Le pitch : Azar Nafisi, professeure à l’université de Téhéran, réunit secrètement sept de ses étudiantes pour lire des classiques de la littérature occidentale interdits par le régime. Alors que les fondamentalistes sont au pouvoir, ces femmes se retrouvent, retirent leur voile et discutent de leurs espoirs, de leurs amours et de leur place dans une société de plus en plus oppressive. Pour elles, Lire Lolita à Téhéran, c’est célébrer le pouvoir libérateur de la littérature.
Adapté du récit autobiographique d’Azar Nafisi publié en 2003, Lire Lolita à Téhéran est un film qui embrasse une histoire intime autant qu’universelle : celle de femmes cherchant à respirer dans un monde qui les étouffe. Suivant le parcours d’une professeure de lettres revenue en Iran après des années passées aux États-Unis, Eran Riklis (Spider in the Web, Mon Fils…) dépeint le basculement d’un pays où l’espoir révolutionnaire se mue rapidement en régime autoritaire. Dès le début du film, les débats sur le roman « Gatsby Le Magnifique » de F. Scott Fitzgerald deviennent le prélude à une oppression grandissante, qui pousse l’héroïne et quelques étudiantes à inventer un espace clandestin de liberté : un club de lecture.

Ce qui frappe d’abord, c’est la simplicité de la mise en scène. On pourrait presque reprocher au film son classicisme un peu sage, mais cette retenue se révèle être une force : elle met en lumière les femmes et leurs récits sans jamais chercher à forcer l’émotion. Les actrices, toutes iraniennes exilées, portent avec une intensité rare le poids de l’histoire, et donnent chair à cette révolution confisquée qui a trahi ses promesses d’émancipation. Leur jeu, à la fois sobre et vibrant, transforme chacun de ces rendez-vous secret en un acte de résistance, d’autant plus que toutes partagent une histoire personnelle différente. Du régime en place à leurs relations avec les hommes Lire Lolita à Téhéran s’avère malheureusement encore trop actuel pour tomber dans les oubliettes.

Malgré son titre accrocheur, Lire Lolita à Téhéran ne s’attarde pas tant sur le roman de Vladimir Nabokov qu’on pourrait le croire. En réalité, le film est structuré en chapitres portant le nom d’auteurs ou de romans emblématiques (Gatsby, Lolita, James et Austen) et évoque ainsi tout un pan de la littérature occidentale bannie par le régime. Plutôt que de se concentrer sur un seul texte, l’histoire préfère montrer la puissance collective des livres comme vecteur de dialogue, de rire, d’amour et de survie.

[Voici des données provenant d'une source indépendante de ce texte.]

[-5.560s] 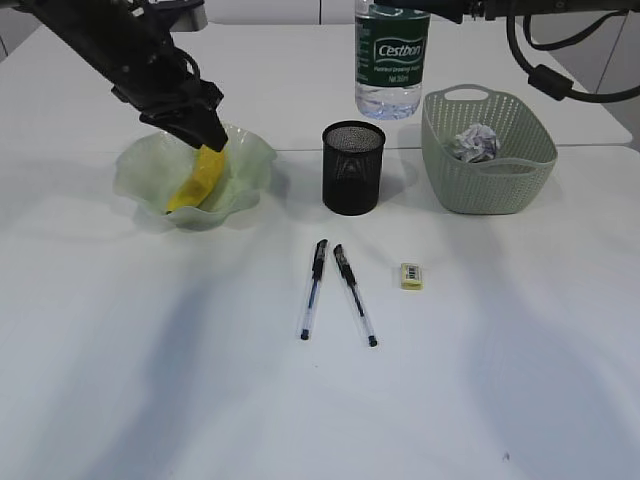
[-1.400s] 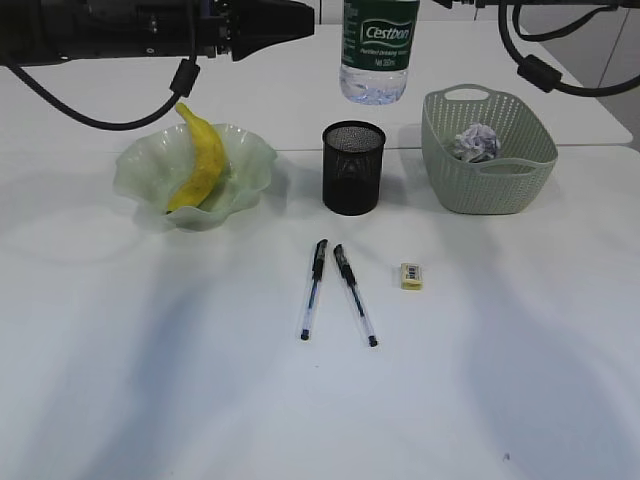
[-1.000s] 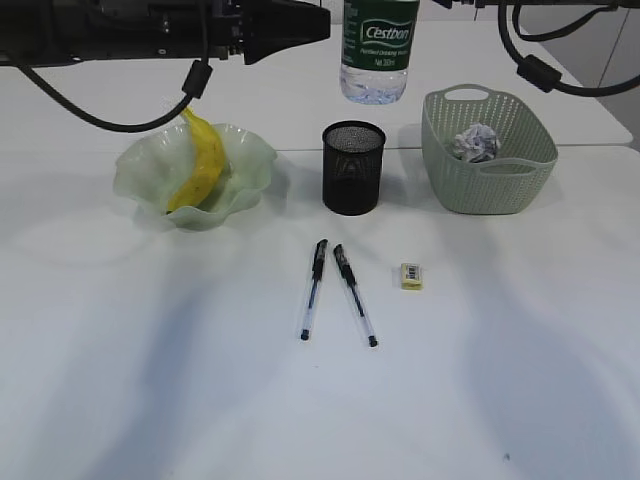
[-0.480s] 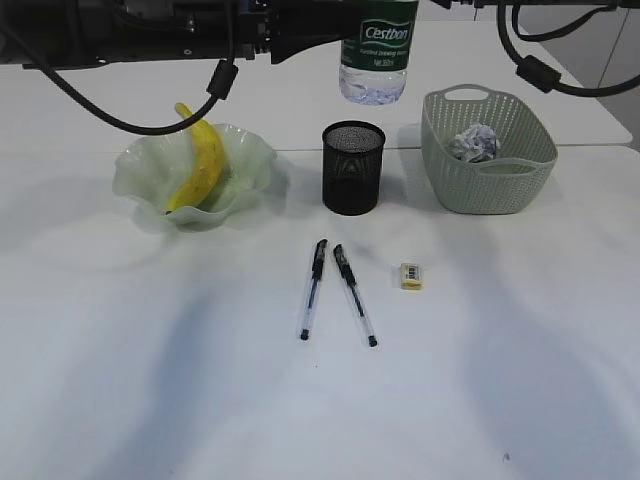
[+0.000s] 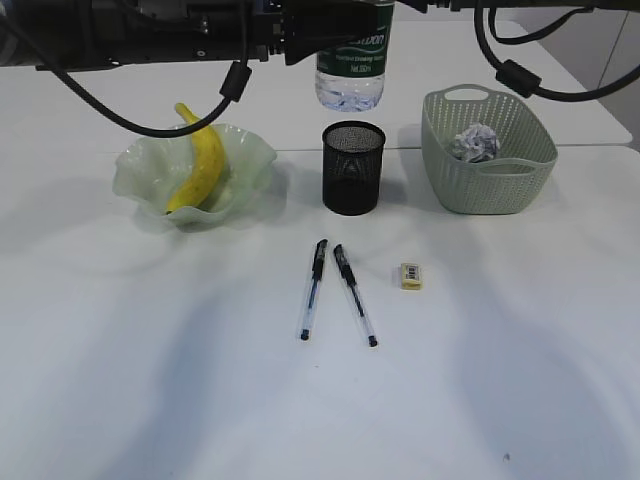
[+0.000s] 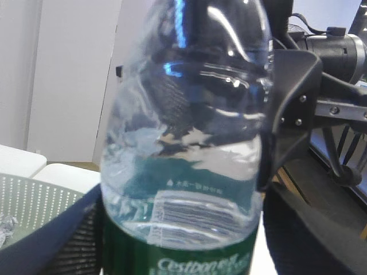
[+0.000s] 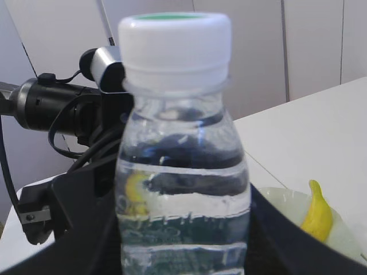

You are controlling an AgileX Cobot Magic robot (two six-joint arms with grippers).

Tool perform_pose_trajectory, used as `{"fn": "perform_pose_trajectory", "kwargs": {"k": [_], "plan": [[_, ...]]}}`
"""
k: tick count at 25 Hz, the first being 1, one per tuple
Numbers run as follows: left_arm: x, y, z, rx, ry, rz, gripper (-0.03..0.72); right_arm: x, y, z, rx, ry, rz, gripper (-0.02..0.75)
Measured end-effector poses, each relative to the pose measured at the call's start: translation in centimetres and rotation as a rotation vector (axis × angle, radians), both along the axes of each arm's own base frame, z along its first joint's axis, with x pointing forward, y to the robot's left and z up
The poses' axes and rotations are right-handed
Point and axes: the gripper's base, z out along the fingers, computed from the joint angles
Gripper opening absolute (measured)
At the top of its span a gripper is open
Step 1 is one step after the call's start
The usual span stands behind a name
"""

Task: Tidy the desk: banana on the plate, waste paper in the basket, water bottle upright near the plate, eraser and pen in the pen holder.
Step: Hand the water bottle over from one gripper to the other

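The water bottle point(image 5: 351, 68) hangs upright above the pen holder point(image 5: 353, 167), pinched by both the left gripper point(image 5: 318, 22) and the right gripper point(image 6: 275, 134). The banana point(image 5: 197, 166) lies in the plate point(image 5: 132, 178) at far left of the worktop point(image 5: 150, 380).

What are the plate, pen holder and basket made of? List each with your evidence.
Plate: looks like translucent pale green glass or plastic; glossy, with a wavy rim that light passes through.
Pen holder: probably black metal mesh; fine see-through grid, matte.
Basket: likely molded plastic, matte sage green; regular perforated walls and a cut-out handle.
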Motion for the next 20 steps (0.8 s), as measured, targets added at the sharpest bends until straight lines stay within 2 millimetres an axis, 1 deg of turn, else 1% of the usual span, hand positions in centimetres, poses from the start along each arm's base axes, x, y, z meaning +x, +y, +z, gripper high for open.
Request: {"fn": "perform_pose_trajectory", "kwargs": {"k": [11, 16, 20], "plan": [[-0.2, -0.5, 0.1, -0.007, 0.004, -0.002, 0.573, -0.1, 0.1, 0.1, 0.014, 0.011, 0.008, 0.357], [-0.4, -1.1, 0.0, -0.005, 0.005, -0.005, 0.573, -0.1, 0.2, 0.1, 0.018, 0.016, 0.010, 0.357], [-0.4, -1.1, 0.1, -0.008, 0.007, -0.003, 0.573, -0.1, 0.2, 0.1, 0.021, 0.018, 0.012, 0.357]]}}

Eran Riklis réussit surtout à trouver la bonne tonalité pour rendre son film lumineux malgré la gravité de son sujet. Dans cette bulle fragile, ces femmes continuent à rire, danser, rêver et à croire, même brièvement, qu’une autre vie est possible. Ce mélange d’humour, d’espoir et de courage rend hommage à la résilience de celles qui n’avaient que leurs mots et leur solidarité pour résister.
Sans jamais céder au mélodrame, Eran Riklis signe une ode à la liberté et à la féminité (comme le dit l’affiche avec justesse). Plus encore, il rappelle avec délicatesse que derrière chaque régime qui oppresse, il existe des voix qui persistent à lire, à rire, à chanter, à danser et à lutter. Et que ces voix, portées par des femmes, finissent toujours par résonner bien au-delà des murs qui veulent les enfermer.

Au casting, comme indiquée plus haut, les actrices sont iraniennes et toutes… d’une beauté époustouflante ! On y retrouve la magnifique Golshifteh Farahani (Roqya, Tyler Rake 2, Paterson…), entourée par Zar Amir Ebrahimi (Les Nuits de Mashhad, Les Survivants…), Mina Kavani (Enquête sur un scandale d’État, La Sirène…), Bahar Beihaghi (Blue Bloods…), Isabella Nefar ou encore Lara Wolf (Those About To Die…), tandis qu’Arash Marandi (All You Need, Téhéran Tabou…) incarne l’un des rares hommes qui attirent un peu de sympathique dans le film.
En conclusion, Lire Lolita à Téhéran s’impose comme un film simple mais nécessaire, qui célèbre la force des femmes et le pouvoir intemporel de la littérature, porté par une chorale d’actrices incarnées et superbes. Eran Riklis livre un hommage vibrant à celles qui, même dans l’ombre, refusent de se soumettre sans se battre, pour elles-mêmes mais aussi pour celles qui n’osent pas ou ne peuvent plus. À voir.